C’est un moment toujours délicat, que je choisis volontairement en fin de voyage. Les conditions doivent être réunies : une lumière claire, et surtout un temps dégagé permettant d’apercevoir l’Etna au loin.
Ici, l’architecture s’impose. Si le paysage naturel m’est plus familier, le théâtre demande une rigueur différente. La construction, les perspectives, les proportions exigent une pratique que je travaille moins, et les maladresses restent possibles — d’autant que je me refuse à passer par un dessin préparatoire.
La beauté du lieu tient autant aux ruines qu’à ce qu’elles encadrent. À travers les colonnes, les collines apparaissent. Le matin, la lumière éclaire pleinement le paysage. Puis, à partir du début de l’après-midi, le soleil se place face au théâtre, et l’Etna se découpe en contre-jour.
L’image est emblématique. Elle est devenue l’une des représentations les plus attendues de la Sicile, sans doute aussi l’une des plus peintes. S’y confronter implique une certaine audace, presque un risque.

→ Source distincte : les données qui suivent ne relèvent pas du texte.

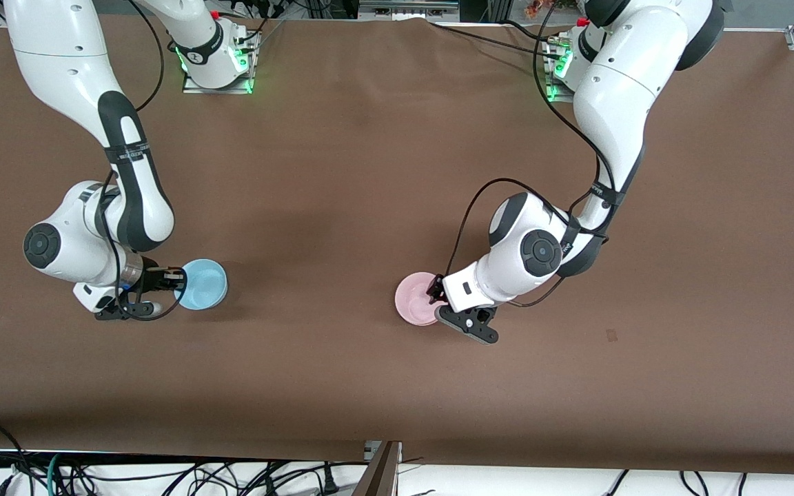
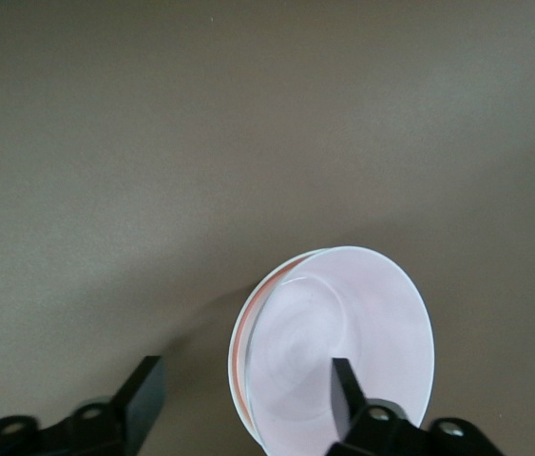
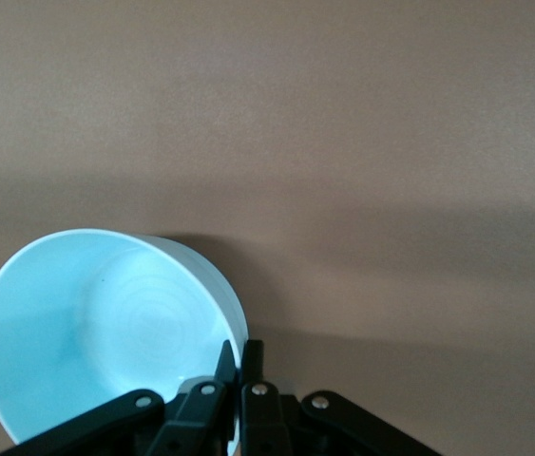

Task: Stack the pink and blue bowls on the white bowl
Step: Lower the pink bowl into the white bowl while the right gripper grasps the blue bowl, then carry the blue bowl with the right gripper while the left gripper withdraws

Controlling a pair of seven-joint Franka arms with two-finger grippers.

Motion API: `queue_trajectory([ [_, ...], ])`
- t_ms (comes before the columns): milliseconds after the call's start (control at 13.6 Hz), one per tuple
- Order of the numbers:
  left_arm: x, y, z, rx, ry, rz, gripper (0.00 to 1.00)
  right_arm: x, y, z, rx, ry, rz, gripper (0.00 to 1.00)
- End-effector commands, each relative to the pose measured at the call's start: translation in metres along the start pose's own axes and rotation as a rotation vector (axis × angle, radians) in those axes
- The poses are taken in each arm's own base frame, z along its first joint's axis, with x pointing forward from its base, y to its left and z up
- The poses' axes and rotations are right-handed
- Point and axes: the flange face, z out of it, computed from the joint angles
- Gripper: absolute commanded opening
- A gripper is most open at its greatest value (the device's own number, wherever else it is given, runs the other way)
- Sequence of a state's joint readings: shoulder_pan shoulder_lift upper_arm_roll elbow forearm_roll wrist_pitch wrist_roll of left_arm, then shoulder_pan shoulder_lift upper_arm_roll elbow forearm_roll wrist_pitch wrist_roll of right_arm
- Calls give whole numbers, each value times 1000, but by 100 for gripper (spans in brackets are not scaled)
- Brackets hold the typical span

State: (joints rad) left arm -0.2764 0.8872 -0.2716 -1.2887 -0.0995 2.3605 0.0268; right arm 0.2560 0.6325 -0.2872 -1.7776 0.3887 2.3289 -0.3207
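Observation:
The pale pink bowl [image 1: 414, 298] sits on the brown table toward the left arm's end. My left gripper [image 1: 435, 297] is open at its rim. In the left wrist view the bowl [image 2: 372, 313] has one finger [image 2: 343, 391] inside it and the other finger [image 2: 143, 394] outside, so my left gripper [image 2: 243, 394] straddles the rim. A thin second rim shows under the pink one. No white bowl shows apart. The sky blue bowl [image 1: 204, 284] is toward the right arm's end. My right gripper [image 1: 178, 279] is shut on its rim. It holds the bowl [image 3: 86, 323] tilted in the right wrist view [image 3: 244, 366].
The two arm bases [image 1: 218, 62] stand along the table's edge farthest from the front camera. A small mark [image 1: 611, 335] lies on the brown tabletop [image 1: 342, 207]. Cables and a wooden post [image 1: 380, 472] lie below the table's near edge.

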Motion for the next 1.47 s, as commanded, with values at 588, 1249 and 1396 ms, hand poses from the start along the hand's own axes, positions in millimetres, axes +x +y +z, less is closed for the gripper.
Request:
queue_trajectory([
  [588,-14,-39,-143,229,-258,4,100,23,-65,-33,65,34,199,0],
  [1249,-42,-74,-347,342,-213,-109,100,34,-247,-93,239,-81,388,0],
  [1396,-34,-80,-389,357,-131,-127,100,29,-281,-83,257,-101,369,0],
])
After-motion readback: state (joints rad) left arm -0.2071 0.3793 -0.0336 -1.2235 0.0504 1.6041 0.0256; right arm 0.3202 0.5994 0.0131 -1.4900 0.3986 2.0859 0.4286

Cette année, j’ai choisi de m’en écarter légèrement. Plutôt que de chercher à saisir l’ensemble, j’ai travaillé sur des fragments, des détails, en portant davantage mon attention sur les fonds et les structures.
Pour ces aquarelles, j’ai abandonné le carnet au profit de feuilles séparées, dans l’idée aussi de pouvoir les offrir.
Même en l’absence de figures humaines, les lignes et les volumes du théâtre créent une présence suffisante. L’architecture devient elle-même une forme d’attraction, presque une scène.